All of which is to say, there was no moral component to my descision making process at the time. I figured that if it was permissable for me to double the price of selected items and then half them the following week in order to honestly advertise them as ‘half price’, then selling pot to those that wanted it was, at worst, morally grey.
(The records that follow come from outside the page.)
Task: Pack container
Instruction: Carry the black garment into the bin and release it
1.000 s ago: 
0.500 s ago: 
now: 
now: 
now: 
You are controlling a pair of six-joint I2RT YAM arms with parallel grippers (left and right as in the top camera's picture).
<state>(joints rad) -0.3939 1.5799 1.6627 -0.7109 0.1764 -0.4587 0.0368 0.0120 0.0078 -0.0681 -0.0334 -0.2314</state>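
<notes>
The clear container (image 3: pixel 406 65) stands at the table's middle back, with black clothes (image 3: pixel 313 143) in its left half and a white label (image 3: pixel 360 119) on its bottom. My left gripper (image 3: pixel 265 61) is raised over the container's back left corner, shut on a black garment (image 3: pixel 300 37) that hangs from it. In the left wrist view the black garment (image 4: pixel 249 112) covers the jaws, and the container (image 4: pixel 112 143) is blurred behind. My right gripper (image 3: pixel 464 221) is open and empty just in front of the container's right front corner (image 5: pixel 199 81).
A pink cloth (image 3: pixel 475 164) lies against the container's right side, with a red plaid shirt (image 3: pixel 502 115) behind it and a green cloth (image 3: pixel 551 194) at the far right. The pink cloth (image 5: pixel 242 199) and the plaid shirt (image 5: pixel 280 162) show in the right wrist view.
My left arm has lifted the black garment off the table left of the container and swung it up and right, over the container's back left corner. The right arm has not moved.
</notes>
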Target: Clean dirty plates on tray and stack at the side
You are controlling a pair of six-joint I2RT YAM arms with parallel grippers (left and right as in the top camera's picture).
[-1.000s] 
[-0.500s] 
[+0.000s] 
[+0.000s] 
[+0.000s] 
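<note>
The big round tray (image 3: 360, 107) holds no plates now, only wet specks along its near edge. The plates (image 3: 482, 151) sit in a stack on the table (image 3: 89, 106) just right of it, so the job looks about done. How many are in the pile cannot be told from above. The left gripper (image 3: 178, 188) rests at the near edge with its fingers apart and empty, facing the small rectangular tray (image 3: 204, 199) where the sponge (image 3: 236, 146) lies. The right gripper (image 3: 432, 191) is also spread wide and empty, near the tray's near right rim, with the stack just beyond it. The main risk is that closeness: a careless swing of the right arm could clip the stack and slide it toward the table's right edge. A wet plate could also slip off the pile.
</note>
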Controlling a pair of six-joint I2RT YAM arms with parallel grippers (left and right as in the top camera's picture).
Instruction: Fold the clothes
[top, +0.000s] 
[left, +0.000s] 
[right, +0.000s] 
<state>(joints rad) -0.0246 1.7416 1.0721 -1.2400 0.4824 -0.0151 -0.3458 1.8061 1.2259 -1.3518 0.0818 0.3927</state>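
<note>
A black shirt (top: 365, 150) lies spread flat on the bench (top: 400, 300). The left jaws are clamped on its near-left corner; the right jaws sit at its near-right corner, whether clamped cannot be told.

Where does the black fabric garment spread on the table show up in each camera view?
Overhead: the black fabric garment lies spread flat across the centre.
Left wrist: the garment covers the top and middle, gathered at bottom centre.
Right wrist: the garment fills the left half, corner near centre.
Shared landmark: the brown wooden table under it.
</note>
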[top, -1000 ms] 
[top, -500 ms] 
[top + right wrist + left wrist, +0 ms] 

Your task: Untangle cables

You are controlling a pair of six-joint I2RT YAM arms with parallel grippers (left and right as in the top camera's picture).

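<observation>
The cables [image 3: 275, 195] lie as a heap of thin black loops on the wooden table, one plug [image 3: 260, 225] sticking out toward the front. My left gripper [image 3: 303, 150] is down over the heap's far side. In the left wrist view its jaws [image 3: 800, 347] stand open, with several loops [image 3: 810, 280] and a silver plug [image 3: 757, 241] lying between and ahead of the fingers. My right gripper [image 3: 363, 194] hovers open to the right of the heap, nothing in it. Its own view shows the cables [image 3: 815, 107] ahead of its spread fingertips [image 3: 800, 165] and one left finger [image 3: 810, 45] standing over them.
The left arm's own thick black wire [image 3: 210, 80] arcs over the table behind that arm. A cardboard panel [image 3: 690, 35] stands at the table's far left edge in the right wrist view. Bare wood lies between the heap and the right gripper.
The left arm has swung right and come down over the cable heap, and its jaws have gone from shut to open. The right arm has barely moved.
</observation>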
I don’t know what Ian does these days. If this was a dramatic story, he’d have worked to the top of a cocaine empire by now, and if there was going to be a moral he’d be dead or in jail. Probably it’s neither. Probably he quit when the clientele in that small town got too much younger than him. At least one dealer I knew went to University, leaving the business in the hands of his younger brother. Another put her profits towards a little coffee place where you can get a free latte if you intimate darkly what you know about her past.

I didn’t start selling pot on Ian’s behalf, because I didn’t like the hours or the idea of having a quota. It was a hobby that I didn’t particularly want to monetise, and I’m glad I kept it that way. I was strictly pro bono.

We’re not done.

…………………b..t……can’t………………………………………….to……………………………..tell………………..literally……..all..we..have…………………………………………………suspect..thrill…is…………….wh..t………to……..raging…round………….in..what..we..see…………’re………………..mouth……………………………………………………………………………………………………………………………..Hel..o? He….o? ……lo?

I thought I saw you move for a moment there. Like your cheek twitched or something. Maybe. The doctor’s said not to rule it out. Well, one of them did, the nice one I told you about, the young lady doctor. That other one you had, the older gent, he said- well, he didn’t mind pissing on our parade let’s say.

Are you in there John? Did you twitch or not? Can you feel my hand on yours now? I so want you to. I so want you to feel it. I bet if you can hear me then you can feel my hand as well. I choose to believe that you can. But if you can feel my hand then you can feel the restraints too and I need to apologise for that; I wish they weren’t necessary John, but there might be some involuntary movement. It can be dangerous, according to my research. There are all kinds of online forums for coma carers, people looking after catatonics or persistent vegetative states. I’m learning all the lingo. It helps.  You’re not done John. We’re not done.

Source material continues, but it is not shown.